REQUIRED WORK:
Among the lines below, copy exactly those from the one with "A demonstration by" through the one with "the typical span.", counting both ends.

DATA SEGMENT:

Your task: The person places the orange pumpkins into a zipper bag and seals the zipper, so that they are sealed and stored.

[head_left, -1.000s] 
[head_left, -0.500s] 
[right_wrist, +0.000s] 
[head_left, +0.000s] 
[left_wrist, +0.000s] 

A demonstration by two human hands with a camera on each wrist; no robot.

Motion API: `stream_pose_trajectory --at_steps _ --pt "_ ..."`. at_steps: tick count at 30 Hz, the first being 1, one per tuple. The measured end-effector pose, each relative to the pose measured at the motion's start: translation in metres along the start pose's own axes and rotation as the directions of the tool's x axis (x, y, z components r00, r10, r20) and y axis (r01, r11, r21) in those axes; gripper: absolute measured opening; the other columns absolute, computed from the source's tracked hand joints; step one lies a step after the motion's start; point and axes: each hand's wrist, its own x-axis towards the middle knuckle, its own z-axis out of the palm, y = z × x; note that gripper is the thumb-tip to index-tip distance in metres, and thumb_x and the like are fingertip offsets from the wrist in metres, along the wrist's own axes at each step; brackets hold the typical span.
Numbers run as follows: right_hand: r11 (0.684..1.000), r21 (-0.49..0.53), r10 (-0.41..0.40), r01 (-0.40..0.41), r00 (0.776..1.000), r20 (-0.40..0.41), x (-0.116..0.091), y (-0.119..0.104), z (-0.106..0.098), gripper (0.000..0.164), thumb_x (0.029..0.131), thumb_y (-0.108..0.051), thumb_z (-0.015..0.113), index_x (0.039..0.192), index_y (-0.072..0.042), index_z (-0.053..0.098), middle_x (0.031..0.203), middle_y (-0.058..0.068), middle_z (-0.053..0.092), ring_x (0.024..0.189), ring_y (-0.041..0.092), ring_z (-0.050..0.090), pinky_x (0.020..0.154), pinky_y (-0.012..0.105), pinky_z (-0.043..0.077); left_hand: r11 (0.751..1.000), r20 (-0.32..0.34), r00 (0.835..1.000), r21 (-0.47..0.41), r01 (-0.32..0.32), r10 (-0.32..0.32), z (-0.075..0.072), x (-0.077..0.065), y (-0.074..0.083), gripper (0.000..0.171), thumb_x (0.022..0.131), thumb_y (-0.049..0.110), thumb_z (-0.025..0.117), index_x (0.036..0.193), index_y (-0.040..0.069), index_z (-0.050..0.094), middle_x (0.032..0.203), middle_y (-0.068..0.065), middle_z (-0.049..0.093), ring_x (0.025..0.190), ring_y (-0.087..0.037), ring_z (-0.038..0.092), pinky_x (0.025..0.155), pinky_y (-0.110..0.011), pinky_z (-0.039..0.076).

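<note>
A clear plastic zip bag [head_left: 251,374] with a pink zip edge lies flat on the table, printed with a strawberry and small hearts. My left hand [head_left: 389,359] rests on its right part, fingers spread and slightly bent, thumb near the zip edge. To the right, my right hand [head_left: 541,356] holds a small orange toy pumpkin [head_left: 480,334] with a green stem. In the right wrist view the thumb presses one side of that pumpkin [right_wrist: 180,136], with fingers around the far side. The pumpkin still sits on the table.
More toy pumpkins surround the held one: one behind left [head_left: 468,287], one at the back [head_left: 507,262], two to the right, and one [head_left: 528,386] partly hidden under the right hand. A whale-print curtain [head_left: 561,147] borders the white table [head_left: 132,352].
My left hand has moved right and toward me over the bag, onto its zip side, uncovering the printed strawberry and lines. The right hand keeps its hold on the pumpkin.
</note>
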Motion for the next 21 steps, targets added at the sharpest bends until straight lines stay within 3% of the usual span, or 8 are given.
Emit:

EXPECTED ANSWER:
A demonstration by two human hands with a camera on each wrist; no robot.

Motion API: `stream_pose_trajectory --at_steps _ --pt "_ ..."`. at_steps: tick count at 30 Hz, the first being 1, one per tuple. The measured end-effector pose, each relative to the pose measured at the motion's start: translation in metres along the start pose's own axes and rotation as the directions of the tool's x axis (x, y, z components r00, r10, r20) and y axis (r01, r11, r21) in those axes; gripper: absolute measured opening; the other columns absolute, computed from the source's tracked hand joints; step one lies a step after the motion's start; point and axes: each hand's wrist, its own x-axis towards the middle knuckle, its own z-axis out of the palm, y = z × x; note that gripper is the thumb-tip to index-tip distance in metres, and thumb_x and the like are fingertip offsets from the wrist in metres, along the wrist's own axes at each step; brackets hold the typical span.

The response is now complete.